Continuing with my story, I told him how I didn’t get any sleep that last night. How I was stuck holding onto my dog who I never realized had also gotten so old as well. How her coat was silver whereas before it used to be all white. As I was telling him about waking up that morning and feeling sick to my stomach, I told him about how he was the one to help me get through that day and feel confident this is what I was meant to do in my life.

“I remember when you told me that morning to do what makes you happy. We are all human and only get one life in this world, so we need to do what makes us excited to get up every morning.” He began to smile. Something I feel I never saw him do for the longest time as he always looked so frail, pale, and out of it.

“I always said that. Didn’t I?” He said as if the toxins were slowly starting to take over again.

“Yes. You are always going to be so smart,” I said as I put his cool hand into mine.

Suddenly, I realized that the small hand of the clock had spun in a circle five times and it was already time for visitors to leave. I kissed his forehead and squeezed his hand to tell him I loved him as he fell asleep. Before I let my hand go, he squeezed it and told me “Be strong, live your life, and do what you love. It is only one life we have. I love you.”

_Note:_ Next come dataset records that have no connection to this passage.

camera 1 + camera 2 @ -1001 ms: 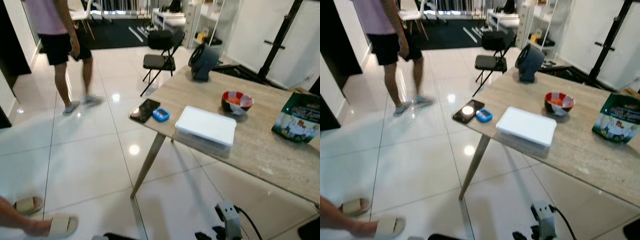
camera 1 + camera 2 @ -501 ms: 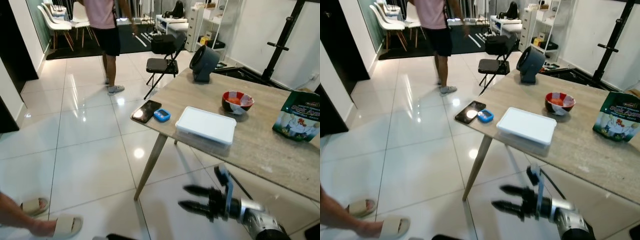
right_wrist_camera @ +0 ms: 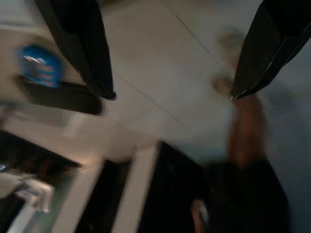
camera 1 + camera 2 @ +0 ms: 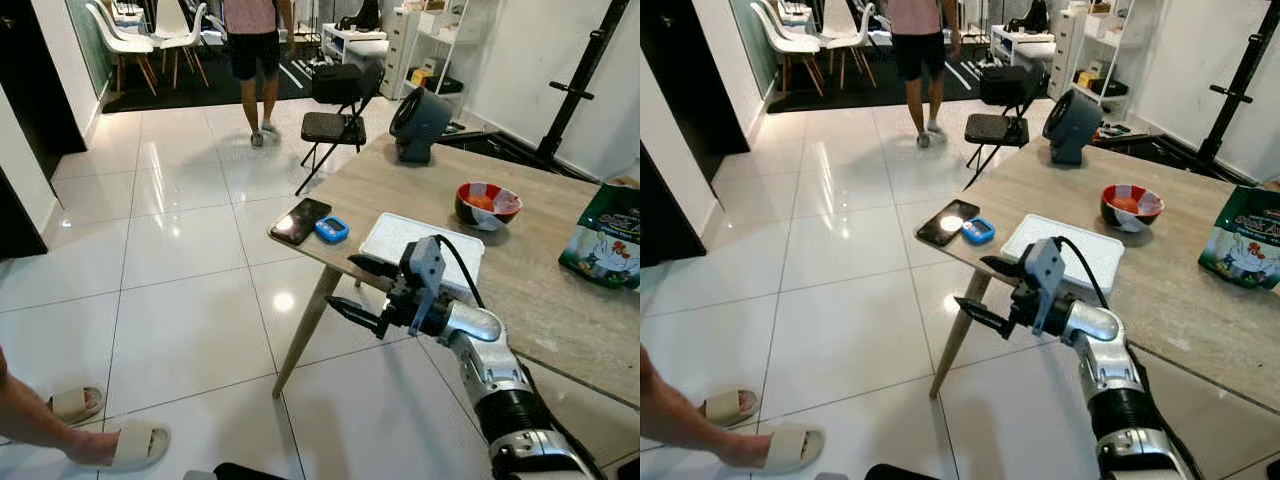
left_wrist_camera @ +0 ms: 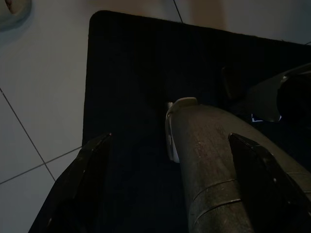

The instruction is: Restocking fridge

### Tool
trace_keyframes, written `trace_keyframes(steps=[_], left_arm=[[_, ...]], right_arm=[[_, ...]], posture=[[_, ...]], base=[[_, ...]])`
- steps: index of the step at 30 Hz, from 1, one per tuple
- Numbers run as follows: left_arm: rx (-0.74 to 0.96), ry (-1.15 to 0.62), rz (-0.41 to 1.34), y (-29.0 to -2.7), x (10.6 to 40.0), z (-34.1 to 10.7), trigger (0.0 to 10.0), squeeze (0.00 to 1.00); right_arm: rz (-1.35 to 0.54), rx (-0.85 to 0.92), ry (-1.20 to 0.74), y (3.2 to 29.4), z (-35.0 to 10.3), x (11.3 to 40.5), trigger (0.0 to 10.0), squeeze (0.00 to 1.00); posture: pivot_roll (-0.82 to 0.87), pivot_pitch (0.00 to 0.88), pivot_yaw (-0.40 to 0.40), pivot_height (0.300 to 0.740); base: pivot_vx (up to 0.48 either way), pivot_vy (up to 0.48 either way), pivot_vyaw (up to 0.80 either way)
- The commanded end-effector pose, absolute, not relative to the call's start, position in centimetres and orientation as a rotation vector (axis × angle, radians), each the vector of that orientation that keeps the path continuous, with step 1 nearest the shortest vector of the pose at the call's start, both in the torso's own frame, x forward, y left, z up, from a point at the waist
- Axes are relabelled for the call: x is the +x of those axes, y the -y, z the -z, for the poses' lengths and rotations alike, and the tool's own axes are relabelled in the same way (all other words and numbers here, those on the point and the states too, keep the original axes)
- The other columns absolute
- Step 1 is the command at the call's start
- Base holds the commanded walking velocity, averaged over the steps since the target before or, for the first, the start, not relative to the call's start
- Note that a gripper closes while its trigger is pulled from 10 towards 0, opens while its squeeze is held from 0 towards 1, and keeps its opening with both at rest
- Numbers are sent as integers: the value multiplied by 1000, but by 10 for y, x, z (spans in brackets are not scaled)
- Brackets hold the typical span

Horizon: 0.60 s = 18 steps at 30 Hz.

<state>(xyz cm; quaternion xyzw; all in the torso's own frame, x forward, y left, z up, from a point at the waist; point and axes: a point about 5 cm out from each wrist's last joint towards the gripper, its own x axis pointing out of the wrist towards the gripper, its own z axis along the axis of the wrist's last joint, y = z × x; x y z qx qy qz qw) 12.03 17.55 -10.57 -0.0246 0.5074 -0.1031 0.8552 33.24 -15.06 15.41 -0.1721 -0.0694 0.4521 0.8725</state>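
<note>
A white lidded container (image 4: pixel 428 243) lies flat on the wooden table (image 4: pixel 540 290), near its front edge. My right gripper (image 4: pixel 342 282) is open, held in the air just off that edge in front of the container, pointing away from it and touching nothing. Beyond the container are a red bowl (image 4: pixel 487 203) and a green bag (image 4: pixel 610 245). In the blurred right wrist view the fingers (image 3: pixel 82 48) spread wide over the floor. The left gripper (image 5: pixel 175 194) hangs open over a black mat (image 5: pixel 131 73), in the dark.
A black phone (image 4: pixel 300 220) and a small blue object (image 4: pixel 331 230) lie on the table's corner. A grey fan (image 4: pixel 420 125) stands at the far end, with a black folding chair (image 4: pixel 335 110) behind. One person (image 4: pixel 255 60) walks at the back; a sandalled foot (image 4: pixel 110 447) is near left.
My right arm has risen from near the floor to table height in front of the white container, still open. The person has walked away toward the back. The camera has shifted slightly.
</note>
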Motion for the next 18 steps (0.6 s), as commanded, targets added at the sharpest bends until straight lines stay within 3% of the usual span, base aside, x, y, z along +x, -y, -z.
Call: trace_keyframes(steps=[1,8,18], left_arm=[[-53,-1096,214,-178,113,108,10000,0],[-56,-1094,212,-177,113,108,10000,0],[-58,-1091,216,-175,114,108,10000,0]], right_arm=[[-863,-554,145,153,-159,339,10000,0],[-651,-680,112,166,-164,357,10000,0],[-539,-894,-45,175,-142,365,10000,0]], posture=[[-70,0,-23,740],[-73,0,-26,740],[-75,0,-27,740]], base=[[0,0,0],[0,0,0],[0,0,0]])
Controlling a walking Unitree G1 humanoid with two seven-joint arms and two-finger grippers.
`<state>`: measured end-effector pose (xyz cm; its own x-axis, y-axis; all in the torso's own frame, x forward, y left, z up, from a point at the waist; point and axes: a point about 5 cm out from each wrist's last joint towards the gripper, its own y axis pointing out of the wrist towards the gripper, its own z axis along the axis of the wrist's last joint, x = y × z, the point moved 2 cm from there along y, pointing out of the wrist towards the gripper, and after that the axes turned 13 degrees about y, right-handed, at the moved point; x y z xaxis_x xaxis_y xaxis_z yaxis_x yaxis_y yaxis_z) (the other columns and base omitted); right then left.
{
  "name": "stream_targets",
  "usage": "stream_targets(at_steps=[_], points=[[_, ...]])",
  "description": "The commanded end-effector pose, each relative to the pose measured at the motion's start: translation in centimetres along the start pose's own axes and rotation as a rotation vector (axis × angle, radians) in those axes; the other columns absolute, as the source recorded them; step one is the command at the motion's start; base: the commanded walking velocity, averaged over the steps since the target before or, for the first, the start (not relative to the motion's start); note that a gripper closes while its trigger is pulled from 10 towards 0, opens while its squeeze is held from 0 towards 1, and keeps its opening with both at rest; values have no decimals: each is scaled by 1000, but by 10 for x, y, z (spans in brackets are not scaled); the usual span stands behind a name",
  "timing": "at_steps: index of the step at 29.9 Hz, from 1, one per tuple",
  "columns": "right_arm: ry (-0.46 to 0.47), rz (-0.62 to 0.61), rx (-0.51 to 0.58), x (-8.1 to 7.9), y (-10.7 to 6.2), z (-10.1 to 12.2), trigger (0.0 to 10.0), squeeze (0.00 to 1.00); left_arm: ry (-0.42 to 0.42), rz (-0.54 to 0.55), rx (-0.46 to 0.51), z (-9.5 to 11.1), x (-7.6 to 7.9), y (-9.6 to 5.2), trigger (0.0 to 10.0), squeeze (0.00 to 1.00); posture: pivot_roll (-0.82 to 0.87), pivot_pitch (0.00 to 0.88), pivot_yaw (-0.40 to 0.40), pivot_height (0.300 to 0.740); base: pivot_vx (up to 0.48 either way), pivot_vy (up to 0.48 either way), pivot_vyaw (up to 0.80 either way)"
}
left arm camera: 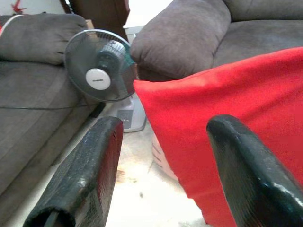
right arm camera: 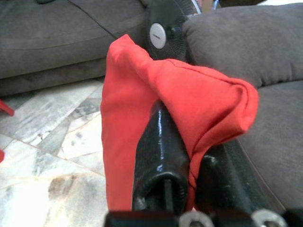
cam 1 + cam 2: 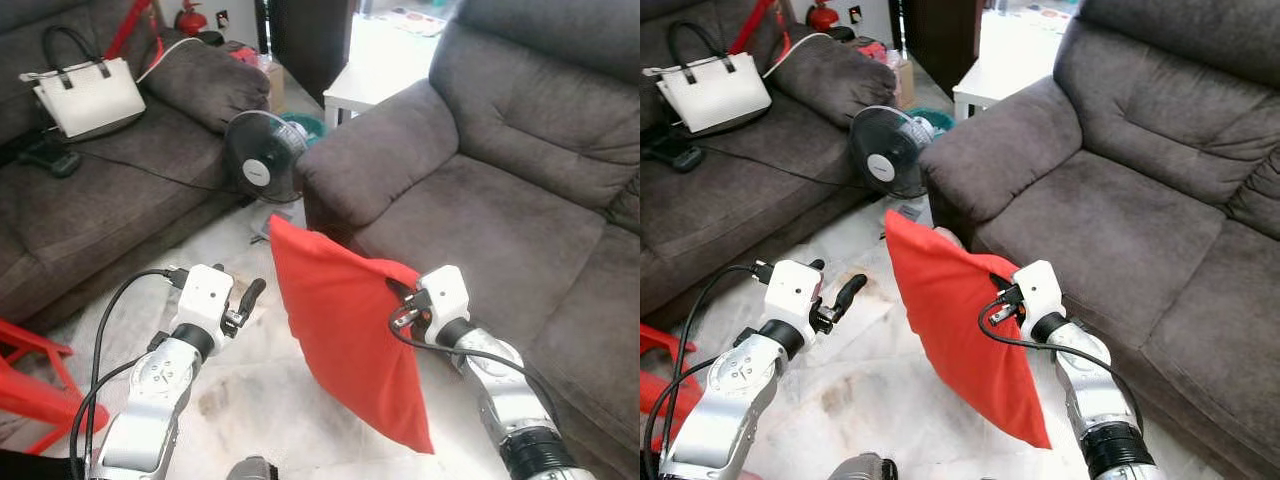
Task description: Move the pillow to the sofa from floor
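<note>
Two silver metal arms, ribbed round joints, black collar rings at wrists. White boxy wrist housings. Left gripper (image 3: 250,300): long black fingers, glossy, rounded tips, scuffed surface. Right gripper (image 2: 189,156): same black fingers, silver screws at base. Black cables loop beside each forearm, plugging into wrist housings.

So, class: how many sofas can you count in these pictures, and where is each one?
2. One grey sofa stands on the robot's left, with a white handbag on its seat. The other grey sofa is on the right, beside the red pillow held by the right gripper.
</note>
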<state>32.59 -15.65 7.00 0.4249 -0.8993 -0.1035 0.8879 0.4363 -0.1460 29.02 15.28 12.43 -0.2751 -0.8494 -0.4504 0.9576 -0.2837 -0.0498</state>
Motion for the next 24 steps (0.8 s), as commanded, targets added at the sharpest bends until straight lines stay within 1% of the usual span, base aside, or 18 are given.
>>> stream_targets(at_steps=[1,6,9,13,16,24], points=[[-9,-13,112,4,4,27,10000,0,25,-8,7,1,1,1,10000,0,185,93,-29,740,0,0,-788],[3,-28,117,5,4,26,10000,0,33,-5,7,2,2,3,10000,0,183,93,-25,740,0,0,-788],[10,-41,120,5,4,26,10000,0,45,-2,10,3,2,3,10000,0,184,91,-22,740,0,-290,-788],[12,-47,122,5,4,26,10000,0,48,1,12,4,1,5,10000,0,183,88,-18,740,0,-429,-788],[13,-51,124,5,5,26,10000,0,42,1,14,5,2,6,10000,0,183,87,-16,740,0,0,-788],[17,-53,129,3,6,26,10000,0,57,-8,25,6,1,8,10000,0,184,76,-11,740,0,0,-788]])
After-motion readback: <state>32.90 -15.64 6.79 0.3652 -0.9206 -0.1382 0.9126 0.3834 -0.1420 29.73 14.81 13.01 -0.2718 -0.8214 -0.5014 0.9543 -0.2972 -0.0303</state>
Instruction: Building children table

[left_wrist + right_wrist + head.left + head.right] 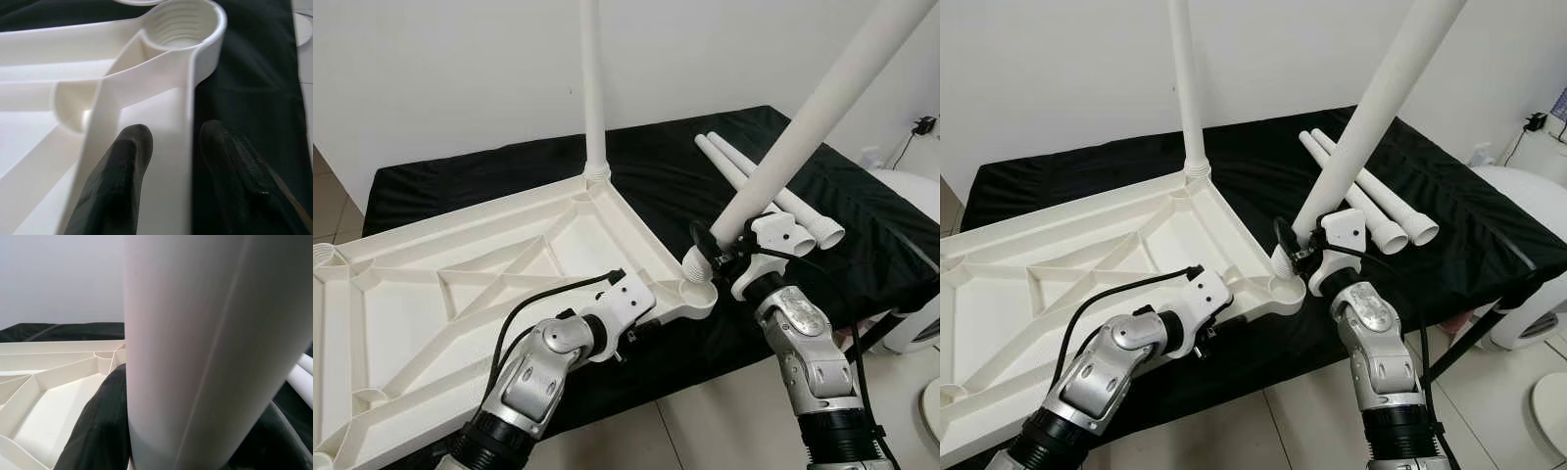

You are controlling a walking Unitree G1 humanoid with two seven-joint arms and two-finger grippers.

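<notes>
The white ribbed plastic tabletop (480,284) lies upside down on the black cloth-covered surface (862,225), one white plastic leg (594,98) already upright in its far corner at 12 o'clock. The right gripper (161,431) is clamped on a long white plastic tube leg (822,108), its threaded end at the near corner socket (698,292) — tilted toward 1 o'clock. The left gripper (178,161) straddles the tabletop's edge rim, fingers spread either side. Two spare white tube legs (773,191) lie at 2 o'clock.
</notes>
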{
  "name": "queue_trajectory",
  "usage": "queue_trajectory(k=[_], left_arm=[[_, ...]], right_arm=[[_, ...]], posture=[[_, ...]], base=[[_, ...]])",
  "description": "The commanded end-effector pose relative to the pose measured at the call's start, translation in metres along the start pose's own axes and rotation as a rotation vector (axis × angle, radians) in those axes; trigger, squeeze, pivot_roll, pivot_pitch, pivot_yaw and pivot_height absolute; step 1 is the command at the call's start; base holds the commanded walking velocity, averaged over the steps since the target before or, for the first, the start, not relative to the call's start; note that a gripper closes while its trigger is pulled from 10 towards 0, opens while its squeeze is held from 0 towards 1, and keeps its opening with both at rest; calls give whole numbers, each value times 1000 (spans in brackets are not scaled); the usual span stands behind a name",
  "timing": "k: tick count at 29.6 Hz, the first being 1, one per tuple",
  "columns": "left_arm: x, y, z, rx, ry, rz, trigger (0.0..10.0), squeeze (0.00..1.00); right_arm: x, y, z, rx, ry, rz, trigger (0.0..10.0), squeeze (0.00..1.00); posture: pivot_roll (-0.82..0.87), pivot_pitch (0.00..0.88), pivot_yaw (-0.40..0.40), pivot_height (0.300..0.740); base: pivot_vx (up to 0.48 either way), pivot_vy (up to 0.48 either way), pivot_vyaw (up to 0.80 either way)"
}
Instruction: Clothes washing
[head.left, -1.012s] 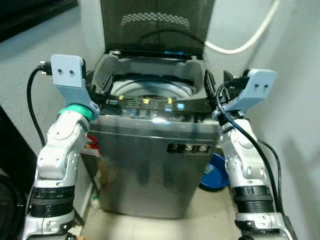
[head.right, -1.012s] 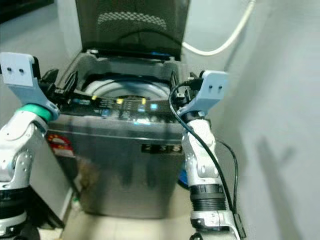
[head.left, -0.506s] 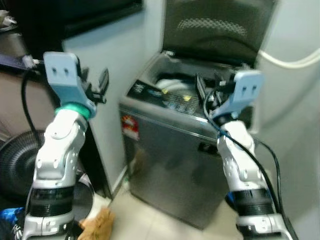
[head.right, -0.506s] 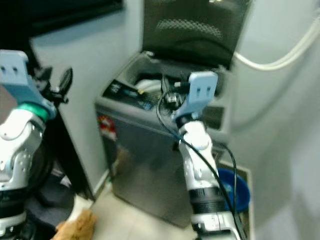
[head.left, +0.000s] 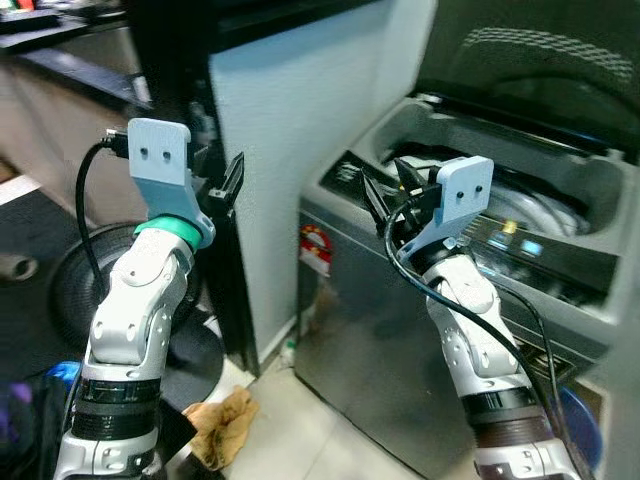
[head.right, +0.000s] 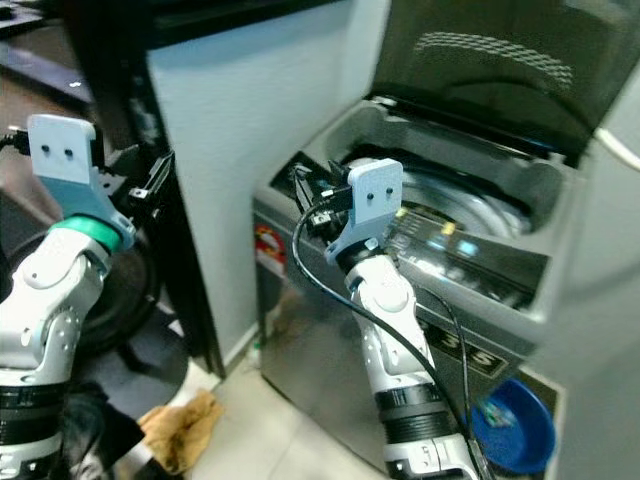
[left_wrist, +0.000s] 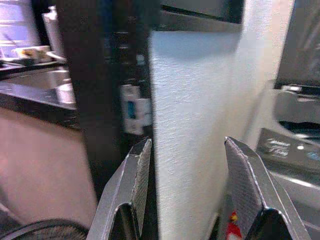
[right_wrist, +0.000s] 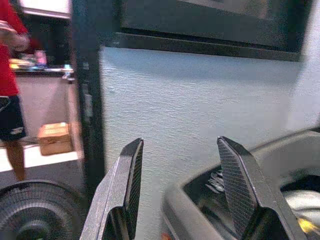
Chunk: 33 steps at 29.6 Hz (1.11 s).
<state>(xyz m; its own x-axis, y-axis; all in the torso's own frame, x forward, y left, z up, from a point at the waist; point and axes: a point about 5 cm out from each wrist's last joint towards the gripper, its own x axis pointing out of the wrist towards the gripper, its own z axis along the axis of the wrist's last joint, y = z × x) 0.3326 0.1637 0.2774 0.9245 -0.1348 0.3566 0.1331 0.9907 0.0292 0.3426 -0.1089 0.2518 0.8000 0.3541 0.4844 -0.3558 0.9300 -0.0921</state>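
A grey top-loading washing machine stands at the right with its dark lid raised and its steel drum showing. A crumpled tan cloth lies on the floor tiles by the washer's left corner. My left gripper is held up open in front of a white wall panel, with nothing between its fingers. My right gripper is raised open over the washer's left front corner, also empty, its fingers spread wide.
A dark post borders the white panel, with a floor fan low on the left. A blue basin sits on the floor right of the washer. In the right wrist view a person in a red shirt stands far off near a cardboard box.
The camera has swung left, so the washer slid from the middle to the right of the picture. Wall panel, fan and floor cloth came into view. Both grippers stay raised and open.
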Motion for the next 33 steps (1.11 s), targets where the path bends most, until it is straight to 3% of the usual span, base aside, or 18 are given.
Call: queue_trajectory(k=[1, 10, 17, 24, 33], left_arm=[[-2, 0, -6, 5, 22, -2, 10000, 0], [-7, 2, -20, 20, 66, 4, 10000, 0], [-21, 6, -53, 68, 181, 17, 10000, 0], [-27, 6, -64, 83, 219, 16, 10000, 0], [-27, 6, -67, 96, 221, 18, 10000, 0]], right_arm=[[-3, 0, -2, 2, 7, 0, 10000, 0], [-8, -3, -12, 25, 44, -6, 10000, 0], [-35, -28, -48, 79, 182, -182, 10000, 0], [-45, -31, -59, 87, 224, -208, 10000, 0], [-47, -30, -64, 93, 236, -208, 10000, 0]], posture=[[82, 7, 40, 740], [82, 7, 40, 740], [78, 12, 38, 740], [76, 14, 41, 740], [78, 11, 43, 740]], base=[[0, 0, 775], [0, 0, 769], [0, 0, 751], [0, 0, 750], [0, 0, 750]])
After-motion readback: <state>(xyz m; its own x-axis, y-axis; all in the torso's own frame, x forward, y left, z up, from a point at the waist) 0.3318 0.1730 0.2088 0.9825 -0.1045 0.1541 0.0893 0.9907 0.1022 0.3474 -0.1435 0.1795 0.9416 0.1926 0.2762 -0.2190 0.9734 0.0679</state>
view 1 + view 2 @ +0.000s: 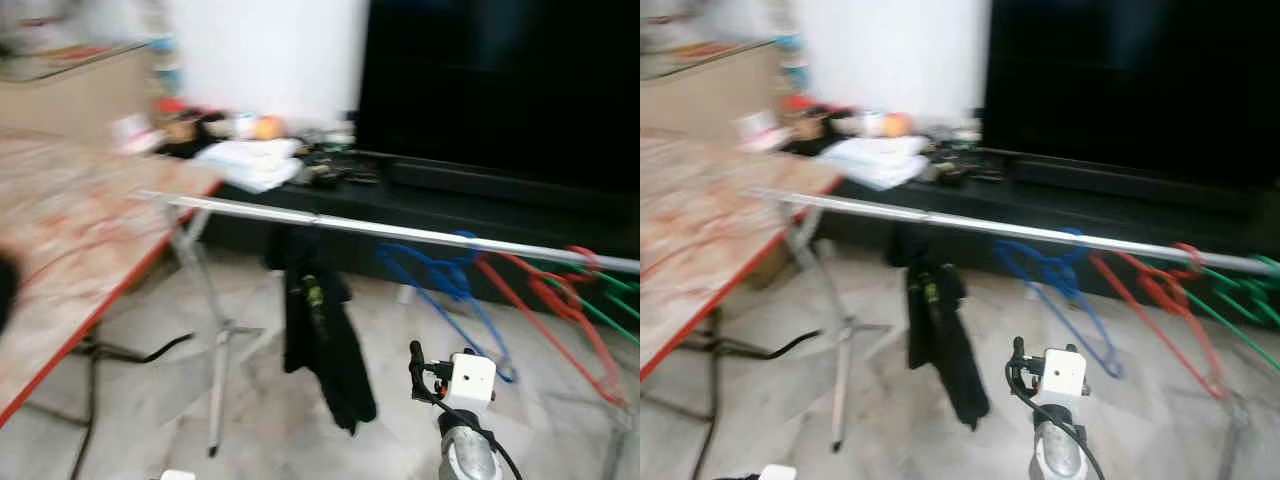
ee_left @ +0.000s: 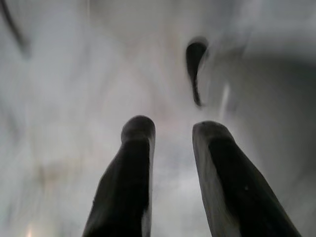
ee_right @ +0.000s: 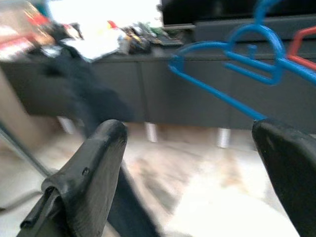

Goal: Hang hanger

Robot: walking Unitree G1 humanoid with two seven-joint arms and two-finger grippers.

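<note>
- A silver rail (image 1: 400,232) is seen running across the room on a stand (image 1: 215,340), in front of a dark TV bench (image 1: 450,200).
- A black garment (image 1: 320,330) is hung from the rail near its middle; it cannot be told whether a hanger lies under it.
- Blue hangers (image 1: 440,275), red hangers (image 1: 560,310) and green hangers (image 1: 610,300) are hung on the rail further towards the robot's right.
- A table (image 1: 70,250) with a red edge is seen on the robot's left.
- The right gripper (image 3: 187,173) is held wide apart and empty, raised below the rail and pointed towards the blue hangers, well short of them.
- The left gripper (image 2: 170,148) is held slightly apart with nothing between its fingers, pointed at the pale floor (image 1: 150,400).
- No hanger is held by either gripper, and the head views are blurred, so the robot is judged to be on the move.
- The step in hand is judged to be either an approach to the rail or the close of a hang; which cannot be told.
- If a hanger is to be fetched next, the right gripper would need to be brought up to one and closed on it.
</note>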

When I left, I thought about what he told me on the car drive home. I began to look at the trees a little differently and the sky was a brighter blue than in the past few months. It seemed to be the perfect spring day. It was all perfect until I got home. While eating dinner, my dad got a call. My heart sunk and my stomach began to tighten. The world went numb, and I couldn’t feel anything. Couldn’t hear anything. He had gone.

My grandpa was the greatest person to have ever lived. To many he was 85, stubborn, and negative. But to me, he lived to the fullest. He was thoughtful, kind, and would give the shirt off his back to anyone who needed it. Even when he was sick. Even when he was dying. As I walked out into the hallway, I saw the faces of the nurses and doctors. They were trying to comfort me and my family as we just lost the one connection piece to ourselves. The string connected to our hearts that was cut off between the two. We continued to walk and saw other families staring from inside their loved one’s room. What we did to other families when the same thing happened to their loved one.

As I started to get back into the car to leave, I smelled the wet pavement. The sky was grey, and I felt there was no sun to warm the plague I felt moving into my body. But as I looked around, everyone else kept walking, talking, and moving around as if they were on a hamster wheel that kept going and never stopped. The world was revolving around not me, not my family, but itself. Telling me Time doesn’t stop just because you had an incident yourself. It keeps moving. Humans live and die but I keep spinning round and round.

Round and round.

Months went by and I was teaching swimming lessons in the pool. As I was teaching, a white majestic bird flew past. I did not think much of it as I was focused on living and being in the present. It was a dove. My grandfather’s favorite bird. I realized I was living in the moment so much that after I was doing what I loved, I was also being called to do something greater. Something that was going to be my calling. The bird never left the three hours I was in that pool. That is when I looked back and remembered the last thing he said to me. The thing before the plague crept through and took him from the world.

You’re human. You only live once. You are meant to do what humans do. Live. Live to the fullest.